What is required →
The expected output is the complete listing, copied exactly.

Recorded information →
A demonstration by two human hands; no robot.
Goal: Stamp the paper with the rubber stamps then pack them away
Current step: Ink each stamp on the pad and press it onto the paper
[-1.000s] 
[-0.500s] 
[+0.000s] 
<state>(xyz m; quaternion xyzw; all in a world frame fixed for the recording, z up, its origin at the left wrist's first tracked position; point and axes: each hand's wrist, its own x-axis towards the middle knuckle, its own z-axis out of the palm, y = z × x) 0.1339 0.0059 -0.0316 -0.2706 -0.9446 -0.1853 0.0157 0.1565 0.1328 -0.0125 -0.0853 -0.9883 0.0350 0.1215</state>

Solved problem →
A demonstration by two human hands; no robot.
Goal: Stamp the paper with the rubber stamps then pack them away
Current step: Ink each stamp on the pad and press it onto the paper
[-1.000s] 
[-0.500s] 
[+0.000s] 
<state>(xyz m; quaternion xyzw; all in a world frame fixed for the recording, z up, its origin at the left wrist's first tracked position; point and axes: each hand's wrist, its own x-axis towards the middle knuckle, its own z-axis out of the palm, y = z × x) 0.1339 0.0059 -0.0316 -0.2706 -0.9446 -0.1853 0.0157 0.1565 0.1328 -0.0125 -0.0853 -0.9883 0.0350 0.1215</state>

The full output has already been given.